TriCore maintained a good growth rate of five to eight percent even through the 2008–2011 recession, but it is planning conservatively for a rate more in the three percent range, corresponding to the hospitals’ projected growth rate in admissions. “Rather than business as usual, our strategy is really appropriate utilization, so we have a big initiative to optimize testing as part of our TriCore Diagnostic Optimization Initiative.” TriCore is uniquely positioned, he says, to have a significant positive impact on health care costs in a state where savings are desperately needed. “University of New Mexico, Presbyterian hospitals, and our pathologists and physicians are all on board with the optimization goals,” Remillard says.

Remillard

Remillard

Admissions have been fairly flat, though they are not showing a decline, and Remillard says the laboratory is more in a replacement mode than an expansion mode when it comes to instrumentation. “We have all 10 of our hospitals standardized in chemistry, hematology, coagulation, and blood banking. But since some contracts are expiring, we’re planning an RFP for our coagulation and blood banking instruments.”

Neither outreach testing (about 30 percent of current testing volume) nor anatomic pathology is likely to increase in the short term, he predicts. However, his lab plans to do more next-generation sequencing. “We did purchase our first next-generation sequencing instrument last year, and we’ve developed enough assays on that to buy a second instrument. That additional sequencer will let us develop more testing where it makes sense and also meet the requirement for redundancy”—which gets more urgent as a first instrument approaches a certain percentage of capacity. Many other molecular labs are making the same move, he says. “The price point is reasonable. You can get a good next-generation instrument for less than $100,000, and I think the technology and the effort required to get it up and running is becoming more mainstream than it was just a couple of years ago.”

TriCore has a comprehensive molecular diagnostics area covering oncology, genetics, and infectious disease. In addition, TriCore benefits from an active clinical and device trials relationship with the majority of laboratory vendors, Remillard says, “providing this clinical lab with a first look at many new instruments destined for availability in the U.S.”

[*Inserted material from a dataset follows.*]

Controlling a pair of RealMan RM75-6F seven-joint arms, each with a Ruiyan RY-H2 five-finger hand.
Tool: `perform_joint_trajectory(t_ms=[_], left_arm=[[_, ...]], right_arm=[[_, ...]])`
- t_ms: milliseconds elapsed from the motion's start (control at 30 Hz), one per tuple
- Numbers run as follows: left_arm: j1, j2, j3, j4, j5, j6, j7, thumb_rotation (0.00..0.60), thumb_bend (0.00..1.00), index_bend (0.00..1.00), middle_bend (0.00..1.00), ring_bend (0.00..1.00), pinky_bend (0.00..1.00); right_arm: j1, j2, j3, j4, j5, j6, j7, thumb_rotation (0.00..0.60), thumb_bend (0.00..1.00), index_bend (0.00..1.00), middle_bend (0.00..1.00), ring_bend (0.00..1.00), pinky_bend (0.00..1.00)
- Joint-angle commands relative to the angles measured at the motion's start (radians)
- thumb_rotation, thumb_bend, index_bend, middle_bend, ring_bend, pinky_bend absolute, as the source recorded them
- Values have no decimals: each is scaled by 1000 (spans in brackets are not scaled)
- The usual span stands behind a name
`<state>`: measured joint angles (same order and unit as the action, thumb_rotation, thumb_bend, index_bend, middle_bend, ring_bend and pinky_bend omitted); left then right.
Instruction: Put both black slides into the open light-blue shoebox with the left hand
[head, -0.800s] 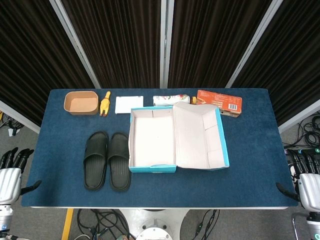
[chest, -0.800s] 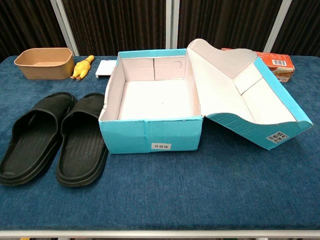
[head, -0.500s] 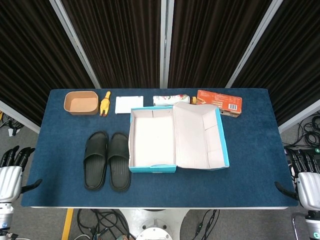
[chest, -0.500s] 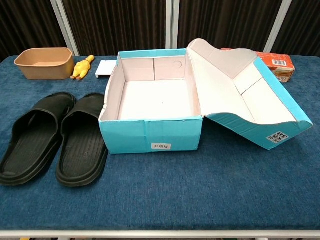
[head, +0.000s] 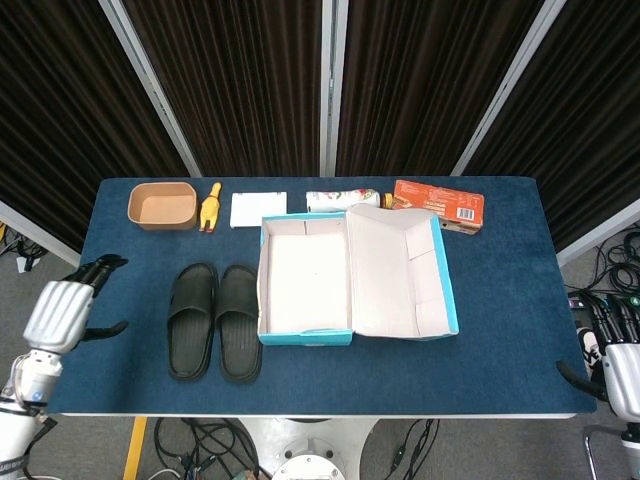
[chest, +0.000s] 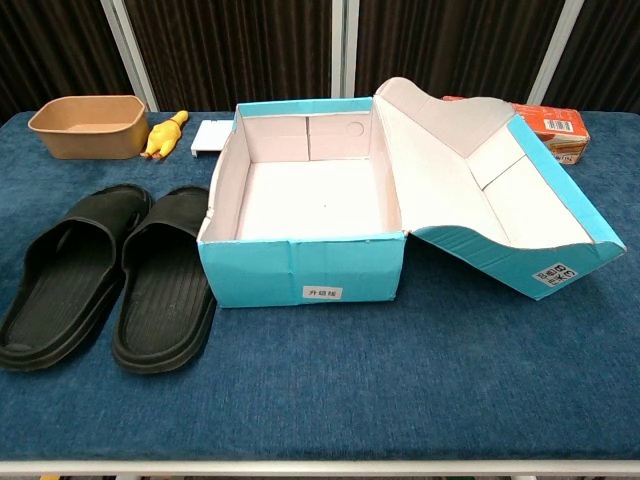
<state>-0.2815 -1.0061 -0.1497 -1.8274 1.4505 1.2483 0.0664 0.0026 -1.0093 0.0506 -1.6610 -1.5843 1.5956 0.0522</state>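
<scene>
Two black slides lie side by side on the blue table, the left slide (head: 192, 320) (chest: 68, 278) and the right slide (head: 239, 322) (chest: 165, 280). Touching the right slide stands the open light-blue shoebox (head: 305, 338) (chest: 300, 273), empty, its lid (head: 402, 272) (chest: 500, 190) folded out to the right. My left hand (head: 62, 312) hovers at the table's left edge, fingers apart and holding nothing, well left of the slides. My right hand (head: 618, 370) hangs off the table's right front corner, fingers apart and empty. Neither hand shows in the chest view.
Along the far edge sit a tan tray (head: 161, 205) (chest: 88, 126), a yellow rubber chicken (head: 209, 208) (chest: 165, 134), a white flat box (head: 258, 209) (chest: 211, 135), a patterned roll (head: 342, 199) and an orange carton (head: 439, 204) (chest: 555, 127).
My left hand has risen and moved in toward the table's left edge, nearer the slides. The right hand has sunk slightly lower. Slides and box have not moved.
</scene>
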Motion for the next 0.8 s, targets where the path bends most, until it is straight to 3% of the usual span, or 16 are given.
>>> perform_joint_trajectory(t_ms=[33, 200, 400, 600, 800], left_arm=[[-142, 0, -68, -40, -97, -170, -9, 600, 0, 221, 223, 545, 701], [-299, -104, -108, 0, -277, -352, 66, 600, 0, 227, 234, 684, 790], [-462, -232, -88, 72, -548, -471, 238, 600, 0, 162, 181, 689, 935], [-586, -329, -37, 143, -785, -509, 343, 600, 0, 127, 120, 688, 952], [-637, -381, 11, 178, -884, -458, 401, 600, 0, 112, 98, 687, 952]], right_arm=[[2, 7, -1, -5, -13, 4, -3, 600, 61, 0, 111, 0, 64], [0, 20, -2, -6, -14, 7, 2, 600, 61, 0, 112, 0, 64], [-6, 23, -4, 0, -4, 6, 13, 600, 61, 0, 112, 0, 64], [-5, 25, -5, 8, 11, -8, 22, 600, 62, 0, 112, 0, 64], [-4, 26, -5, 13, 20, -19, 30, 600, 63, 0, 112, 0, 64]])
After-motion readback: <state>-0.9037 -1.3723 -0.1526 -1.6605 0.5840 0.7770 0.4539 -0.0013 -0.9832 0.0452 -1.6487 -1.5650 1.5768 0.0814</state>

He sees a potential obstacle in the FDA’s impending regulation of laboratory-developed tests. “We have more than 150 LDTs throughout our laboratory, probably 60 percent of them in molecular. It’s also clear that LDT oversight by the FDA will add significant effort and expense, especially with the clinical validation piece.”

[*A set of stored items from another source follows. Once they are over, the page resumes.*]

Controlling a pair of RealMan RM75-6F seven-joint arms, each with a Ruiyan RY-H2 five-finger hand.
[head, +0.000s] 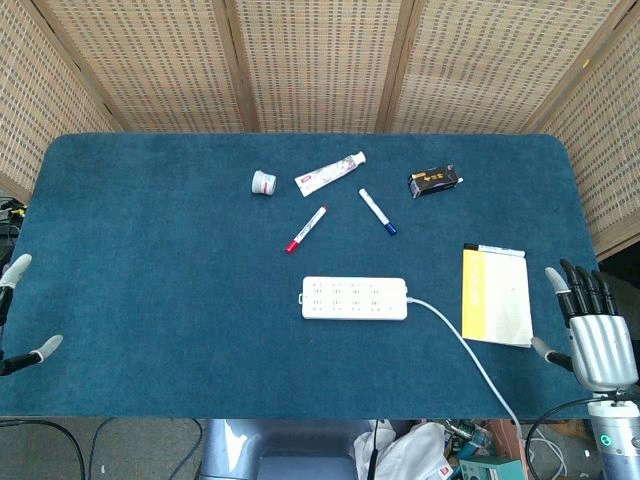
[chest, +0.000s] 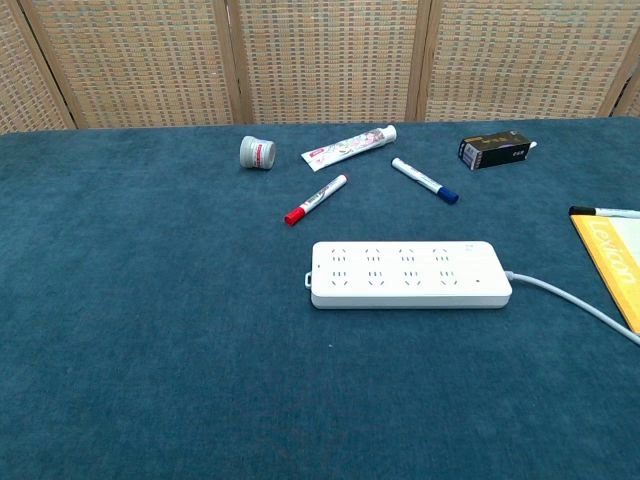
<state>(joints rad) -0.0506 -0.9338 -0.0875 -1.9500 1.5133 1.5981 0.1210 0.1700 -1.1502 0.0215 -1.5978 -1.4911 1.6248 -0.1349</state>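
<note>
Nothing is in hand yet: both hands sit at the near corners of the blue table (head: 150, 240), holding nothing. The right hand (head: 592, 330) rests at the near right edge, its fingers straight, apart and pointing to the far side, with the yellow notepad (head: 497, 296) just to its left as the closest thing. Of the left hand (head: 20, 315), only pale fingertips show at the near left edge, apart from each other and touching no object. The white power strip (chest: 408, 273) lies in the middle, its cable (head: 470, 345) running off the near right. Farther off lie a red marker (chest: 316, 200), a blue marker (chest: 425, 181), a toothpaste tube (chest: 350, 147), a small jar (chest: 257, 153) and a black box (chest: 495, 151), all untouched as they lie.
</note>
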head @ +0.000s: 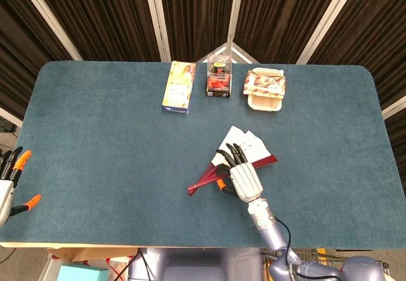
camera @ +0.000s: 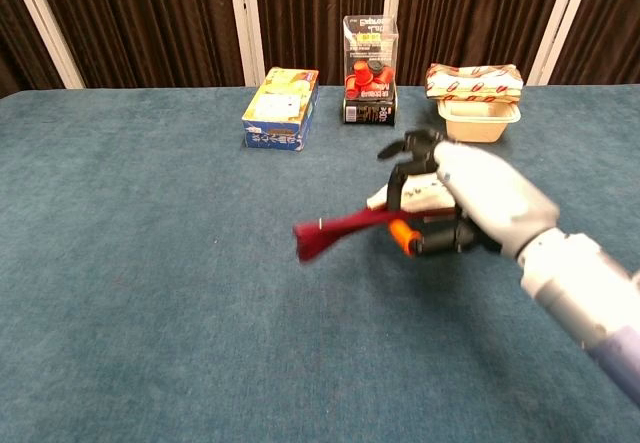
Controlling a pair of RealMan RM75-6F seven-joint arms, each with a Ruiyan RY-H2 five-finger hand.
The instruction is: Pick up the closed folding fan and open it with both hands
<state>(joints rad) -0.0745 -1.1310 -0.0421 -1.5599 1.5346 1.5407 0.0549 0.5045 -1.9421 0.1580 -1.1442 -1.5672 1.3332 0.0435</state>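
Note:
The folding fan, with dark red ribs and a white paper leaf, is partly spread. My right hand grips it around the ribs, near the middle of the table's front half. In the chest view the fan hangs above the blue cloth, its rib end pointing left, and the right hand wraps over it with the orange-tipped thumb underneath. The white leaf is mostly hidden behind the hand there. My left hand stays off the table's left edge, fingers apart and holding nothing.
Along the far side of the table stand a yellow box, a clear case of red items and a cream tray with a patterned packet on top. Dark curtains close off the back.

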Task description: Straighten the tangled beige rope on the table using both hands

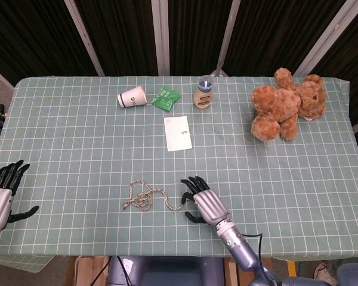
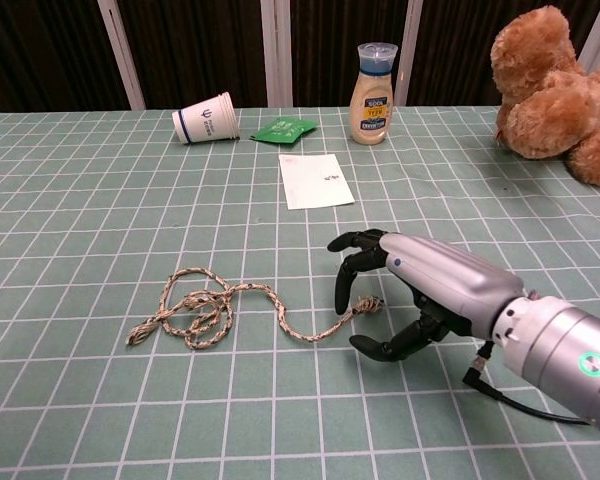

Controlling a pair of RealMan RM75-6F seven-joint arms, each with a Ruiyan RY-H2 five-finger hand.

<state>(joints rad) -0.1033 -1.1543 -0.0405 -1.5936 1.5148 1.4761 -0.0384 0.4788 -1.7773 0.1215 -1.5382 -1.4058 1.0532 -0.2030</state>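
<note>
The beige rope (image 1: 144,196) (image 2: 208,308) lies tangled in loops near the table's front, with one tail running right to a frayed end (image 2: 368,304). My right hand (image 1: 203,201) (image 2: 420,283) hovers over that frayed end, fingers spread and curved, thumb below; it holds nothing. My left hand (image 1: 2,193) rests open at the table's front left edge, far from the rope, and shows only in the head view.
A white card (image 1: 178,133) lies mid-table. A tipped paper cup (image 1: 132,96), a green packet (image 1: 165,98) and a sauce bottle (image 1: 204,92) stand along the back. A brown teddy bear (image 1: 285,109) sits at the back right.
</note>
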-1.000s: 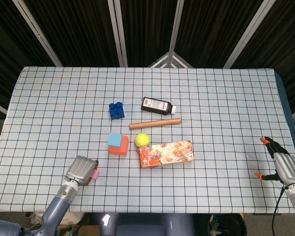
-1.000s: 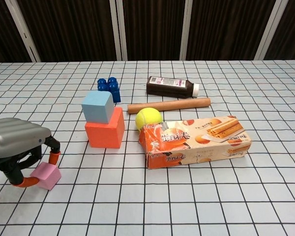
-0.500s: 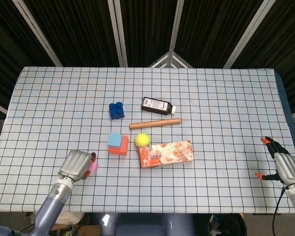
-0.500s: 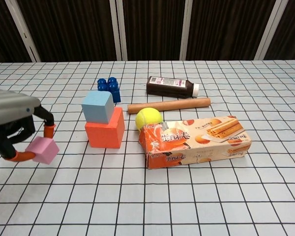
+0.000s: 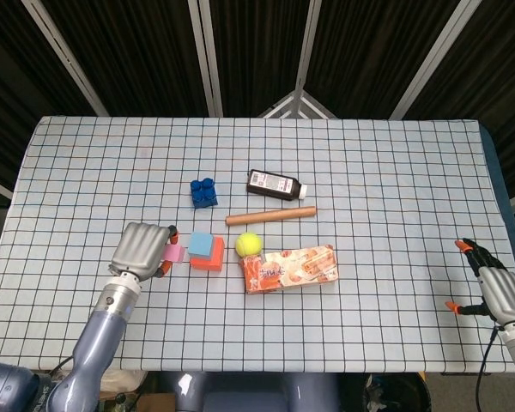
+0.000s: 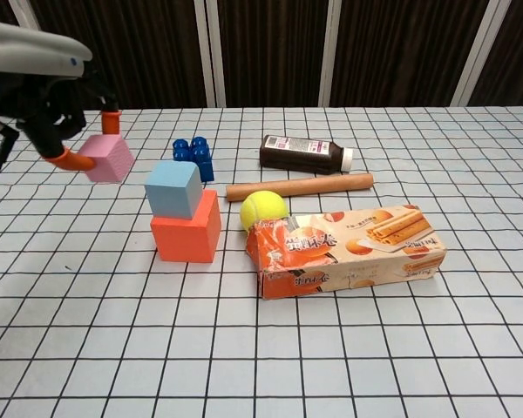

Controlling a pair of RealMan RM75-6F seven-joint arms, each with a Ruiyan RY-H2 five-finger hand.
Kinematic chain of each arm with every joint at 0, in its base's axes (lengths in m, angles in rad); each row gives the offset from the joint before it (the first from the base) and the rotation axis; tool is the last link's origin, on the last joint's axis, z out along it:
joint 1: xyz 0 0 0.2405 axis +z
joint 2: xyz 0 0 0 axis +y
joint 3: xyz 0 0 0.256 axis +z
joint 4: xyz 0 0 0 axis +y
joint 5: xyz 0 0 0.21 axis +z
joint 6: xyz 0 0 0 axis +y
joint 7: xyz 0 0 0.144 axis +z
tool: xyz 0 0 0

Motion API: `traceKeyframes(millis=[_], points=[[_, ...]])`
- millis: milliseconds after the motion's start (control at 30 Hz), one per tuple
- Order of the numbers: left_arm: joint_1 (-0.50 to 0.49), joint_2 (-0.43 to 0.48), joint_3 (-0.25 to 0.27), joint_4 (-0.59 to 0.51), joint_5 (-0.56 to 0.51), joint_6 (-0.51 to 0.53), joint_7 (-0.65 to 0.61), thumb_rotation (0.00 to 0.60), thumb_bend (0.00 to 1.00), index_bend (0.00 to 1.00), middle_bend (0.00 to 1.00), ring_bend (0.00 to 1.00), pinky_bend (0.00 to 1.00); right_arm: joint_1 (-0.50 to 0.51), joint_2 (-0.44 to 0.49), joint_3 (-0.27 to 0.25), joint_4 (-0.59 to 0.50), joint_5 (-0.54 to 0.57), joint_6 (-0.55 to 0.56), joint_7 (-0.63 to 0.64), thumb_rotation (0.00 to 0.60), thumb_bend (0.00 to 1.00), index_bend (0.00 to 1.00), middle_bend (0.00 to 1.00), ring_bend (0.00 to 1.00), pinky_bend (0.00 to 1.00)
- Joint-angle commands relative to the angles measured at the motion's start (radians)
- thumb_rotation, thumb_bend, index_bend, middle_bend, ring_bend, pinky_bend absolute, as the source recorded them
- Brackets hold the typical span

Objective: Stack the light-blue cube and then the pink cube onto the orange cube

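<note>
The light-blue cube [image 6: 173, 188] [image 5: 201, 244] sits on top of the orange cube [image 6: 186, 230] [image 5: 211, 257] left of the table's middle. My left hand [image 6: 37, 74] [image 5: 141, 249] holds the pink cube [image 6: 108, 158] [image 5: 173, 253] in the air, lifted to the left of the stack and about level with the blue cube's top. My right hand [image 5: 496, 290] rests near the table's front right corner, fingers apart, nothing in it; it is outside the chest view.
A yellow ball [image 6: 263, 209] and a snack box [image 6: 344, 249] lie right of the stack. Behind them are a wooden rod [image 6: 299, 186], a dark bottle [image 6: 302, 154] and a dark-blue brick [image 6: 193, 156]. The checked tablecloth [image 5: 395, 197] covers the table.
My left hand has lifted the pink cube off the table near the front left and carried it up and toward the stack. The right hand has not moved.
</note>
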Motion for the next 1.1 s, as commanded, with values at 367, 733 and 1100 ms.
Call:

That’s a cost that has to be factored in when laboratories are deciding whether to make or buy, Remillard says. “Many esoteric reference laboratories have developed spreadsheets assisting with make-versus-buy decisions, and FDA regulation of LDTs just adds a new level of complexity to that. It could be it ends up taking some labs out of the market for certain tests.”

“There’s a lot of great technology out there, but all of us in the esoteric space need to go in with our eyes wide open with respect to the regulatory challenges we will be facing if it is not an FDA-approved system,” he warns. “There could be a lot of surprised people out there who may have to either invest a lot of money to get approval or stop using a particular system.”

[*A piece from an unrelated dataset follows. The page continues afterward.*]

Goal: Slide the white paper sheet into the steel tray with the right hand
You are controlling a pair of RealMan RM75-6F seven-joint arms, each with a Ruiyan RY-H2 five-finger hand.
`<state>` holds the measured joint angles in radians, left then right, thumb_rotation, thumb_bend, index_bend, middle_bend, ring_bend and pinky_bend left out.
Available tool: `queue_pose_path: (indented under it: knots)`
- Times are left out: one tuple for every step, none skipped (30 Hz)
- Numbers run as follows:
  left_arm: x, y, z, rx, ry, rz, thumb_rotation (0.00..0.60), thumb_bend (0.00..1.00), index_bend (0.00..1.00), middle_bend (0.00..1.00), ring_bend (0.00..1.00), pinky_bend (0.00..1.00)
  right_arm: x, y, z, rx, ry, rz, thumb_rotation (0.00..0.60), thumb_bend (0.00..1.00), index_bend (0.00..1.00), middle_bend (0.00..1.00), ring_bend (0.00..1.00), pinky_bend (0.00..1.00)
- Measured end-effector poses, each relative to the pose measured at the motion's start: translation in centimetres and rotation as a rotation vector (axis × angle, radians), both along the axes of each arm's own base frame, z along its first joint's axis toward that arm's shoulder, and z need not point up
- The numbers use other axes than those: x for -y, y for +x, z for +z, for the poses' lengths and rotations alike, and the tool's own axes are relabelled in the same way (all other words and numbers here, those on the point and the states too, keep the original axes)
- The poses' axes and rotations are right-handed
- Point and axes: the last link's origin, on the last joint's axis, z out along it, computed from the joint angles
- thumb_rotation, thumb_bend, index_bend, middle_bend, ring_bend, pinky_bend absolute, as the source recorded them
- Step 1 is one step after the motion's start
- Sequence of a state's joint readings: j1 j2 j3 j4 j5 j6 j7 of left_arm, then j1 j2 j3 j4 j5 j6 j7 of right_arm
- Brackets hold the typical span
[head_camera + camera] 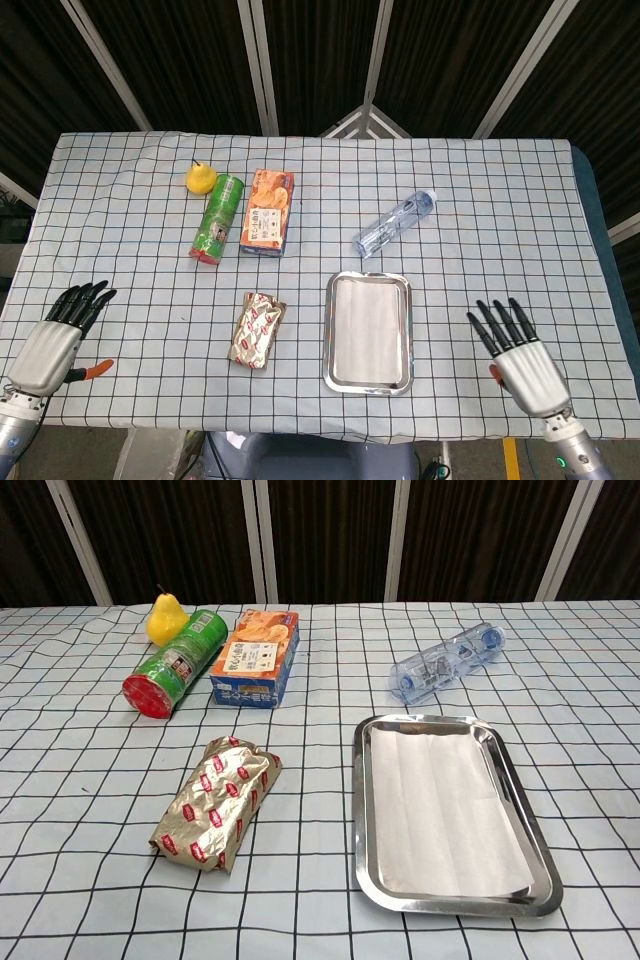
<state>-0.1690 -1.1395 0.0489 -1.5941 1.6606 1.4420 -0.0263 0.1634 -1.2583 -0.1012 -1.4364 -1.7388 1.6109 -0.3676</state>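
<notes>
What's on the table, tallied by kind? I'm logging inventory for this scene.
Fruit: 1, yellow pear
Snack packs: 3, green canister, orange box, foil packet
Bottles: 1, clear plastic bottle
Trays: 1, steel tray
Paper: 1, white paper sheet in the tray
Total: 7
</notes>
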Motion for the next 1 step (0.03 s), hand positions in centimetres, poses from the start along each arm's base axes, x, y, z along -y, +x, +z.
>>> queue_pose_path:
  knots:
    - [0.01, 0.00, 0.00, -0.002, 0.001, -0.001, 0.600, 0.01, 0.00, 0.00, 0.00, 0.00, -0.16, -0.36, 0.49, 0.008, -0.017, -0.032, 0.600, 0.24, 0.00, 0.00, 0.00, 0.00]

TriCore is planning to acquire additional instruments in a lot of areas such as toxicology, where more tandem mass spectrometers will be purchased to handle growth. “That’s been an excellent tool for pain management testing,” Remillard says. Because of the high street value of prescription pain drugs like Oxycontin, pain management testing is often recommended—and in some states, mandated—to ensure the patient is taking the drug as prescribed and not self-medicating with other drugs. “The tandem mass spectrometers are also tremendous tools for hormone, vitamin, and steroid analysis,” Remillard says.